Radici Chimica SpA sigla un accordo con il Ministero dell’Ambiente per misurare e ridurre il proprio impatto ambientale

Radici Chimica SpA, impianto chimico di RadiciGroup attivo nella produzione di poliammide 6.6 (Radipol®) e suoi intermedi (Radichem®), ha siglato a inizio luglio un importante accordo con il Ministero dell’Ambiente per sperimentare l’applicazione, alla propria filiera produttiva, della nuova metodologia di calcolo dell’impronta ambientale di prodotto (PEF - Product Environmental Footprint) e di organizzazione (OEF - Organisation Environmental Footprint). Una metodologia di calcolo questa, introdotta recentemente dalla Commissione Europea per fornire informazioni e misurazioni ambientali affidabili e confrontabili, nell’ottica di armonizzare i diversi metodi di misurazione oggi disponibili.

 

Radici Chimica SpA, impianto chimico di RadiciGroup attivo nella produzione di poliammide 6.6 (Radipol®) e suoi intermedi (Radichem®), ha siglato a inizio luglio un importante accordo con il Ministero dell’Ambiente per sperimentare l’applicazione, alla propria filiera produttiva, della nuova metodologia di calcolo dell’impronta ambientale di prodotto (PEF - Product Environmental Footprint) e di organizzazione (OEF - Organisation Environmental Footprint). Una metodologia di calcolo questa, introdotta recentemente dalla Commissione Europea per fornire informazioni e misurazioni ambientali affidabili e confrontabili, nell’ottica di armonizzare i diversi metodi di misurazione oggi disponibili.

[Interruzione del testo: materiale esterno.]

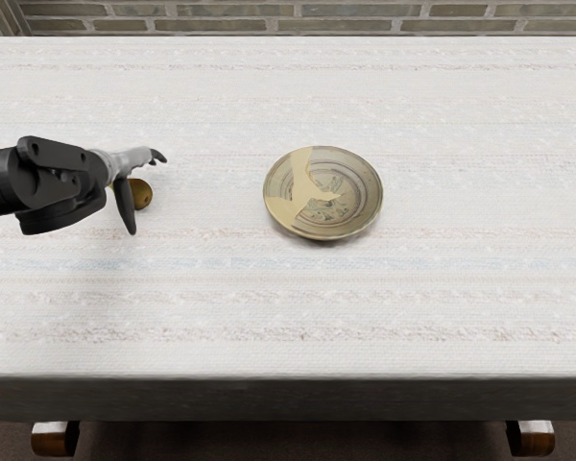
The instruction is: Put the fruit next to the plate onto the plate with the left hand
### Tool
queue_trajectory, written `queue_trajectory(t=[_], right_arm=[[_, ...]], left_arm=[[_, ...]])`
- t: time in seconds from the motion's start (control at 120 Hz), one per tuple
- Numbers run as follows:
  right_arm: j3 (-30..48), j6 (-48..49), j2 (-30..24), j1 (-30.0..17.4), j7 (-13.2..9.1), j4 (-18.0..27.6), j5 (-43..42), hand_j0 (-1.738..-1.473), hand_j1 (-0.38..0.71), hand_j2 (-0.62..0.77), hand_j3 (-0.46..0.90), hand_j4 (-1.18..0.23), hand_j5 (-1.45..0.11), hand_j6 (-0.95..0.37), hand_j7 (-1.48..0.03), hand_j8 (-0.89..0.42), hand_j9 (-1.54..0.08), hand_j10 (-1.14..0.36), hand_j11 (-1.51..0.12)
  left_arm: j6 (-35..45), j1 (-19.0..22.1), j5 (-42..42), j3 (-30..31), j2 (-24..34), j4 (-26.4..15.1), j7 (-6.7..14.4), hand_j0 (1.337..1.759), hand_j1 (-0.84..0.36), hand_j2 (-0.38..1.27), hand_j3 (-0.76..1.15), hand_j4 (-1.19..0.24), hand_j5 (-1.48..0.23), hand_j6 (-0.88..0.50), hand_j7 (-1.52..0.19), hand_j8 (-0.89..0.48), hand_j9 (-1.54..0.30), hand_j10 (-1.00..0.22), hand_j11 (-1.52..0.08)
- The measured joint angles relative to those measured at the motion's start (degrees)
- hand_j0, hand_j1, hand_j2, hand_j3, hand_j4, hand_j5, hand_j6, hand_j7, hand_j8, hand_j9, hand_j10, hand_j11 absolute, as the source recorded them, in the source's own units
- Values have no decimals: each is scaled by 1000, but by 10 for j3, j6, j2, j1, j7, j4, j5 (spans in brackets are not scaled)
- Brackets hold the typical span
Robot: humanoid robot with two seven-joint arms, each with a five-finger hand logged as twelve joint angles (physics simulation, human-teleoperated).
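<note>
The left hand [123, 178], fingers spread, hangs over the fruit [141, 196], well left of the plate [323, 192] on the table [365, 307].

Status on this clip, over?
Left hand open, over the fruit. Fruit on table, left of plate. Right hand out of view.

You've got a brownish-yellow fruit [141, 195] by the grey-black left hand [125, 171]; right of it, olive plate [365, 195], grey swirls.
</note>
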Motion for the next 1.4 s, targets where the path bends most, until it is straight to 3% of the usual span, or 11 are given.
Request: queue_trajectory(t=[0.942,1.4], right_arm=[[0,0,0,0,0,0,0,-1658,-340,-2,0,-8,-10,-8,-10,-8,-10,-8,-10],[0,0,0,0,0,0,0,-1658,-340,-2,0,-8,-10,-8,-10,-8,-10,-8,-10]], left_arm=[[35,26,0,1,-4,22,0,1658,98,43,0,-210,-272,-211,-272,-210,-272,-210,-272],[34,33,-10,1,-4,23,0,1658,-19,62,0,-308,-399,-308,-399,-308,-399,-307,-399]])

L’accordo che ha interessato RadiciGroup, firmato da Corrado Clini, Direttore Generale della Direzione per lo Sviluppo Sostenibile il Clima e l’Energia del Ministero dell’Ambiente e da Pio Gazzini, Direttore Tecnico Generale di Radici Chimica SpA, definisce quindi il programma di lavoro con cui l’impianto chimico del Gruppo intende condurre l’analisi e la misurazione delle emissioni di gas ad effetto serra associate alla produzione di PA 6.6, in accordo con le norme ISO della serie 14040 e con le metodologie Ue PEF e OEF.

L’accordo siglato da RadiciGroup si inserisce tra le iniziative di partnership pubblico-privato promosse dal Ministero dell’Ambiente, che ad oggi vedono coinvolti tutti i principali settori produttivi italiani (tessile, agro-alimentare, cosmesi, turismo, ceramiche, infrastrutture, grande distribuzione, etc).

«Questa collaborazione con il Ministero dell’Ambiente è perfettamente in linea con gli obiettivi di sostenibilità del nostro piano di miglioramento 2011-2014,» - ha commentato Pio Gazzini - «obiettivi che prevedono, tra le diverse attività, la riduzione quasi totale entro il 2014 delle emissioni di protossido di azoto e NOx provenienti dalle nostre produzioni di acido adipico e acido nitrico. La costruzione di politiche aziendali in grado di coniugare ambiente ed economia è sempre un percorso complesso. Questo accordo è per Radici Chimica un’ulteriore testimonianza del nostro impegno a raggiungere il giusto equilibrio tra attività industriale e sostenibilità, integrando chimica e ambiente.»

«Il programma del Ministero per la valutazione dell’impronta ambientale al quale oggi aderisce con accordo volontario RadiciGroup – ha spiegato Corrado Clini – coinvolge ormai oltre 200 aziende italiane. Le imprese con cui collaboriamo hanno capito che la competitività nei mercati internazionali dipende dalla capacità di innovazione, finalizzata al miglioramento delle performance ambientali. Il nostro lavoro è in linea con la strategia europea per la riduzione dell’intensità di carbonio dell’economia ed è uno dei punti di forza dei grandi investimenti che a livello europeo e internazionale sono in corso nello sviluppo di nuove tecnologie.»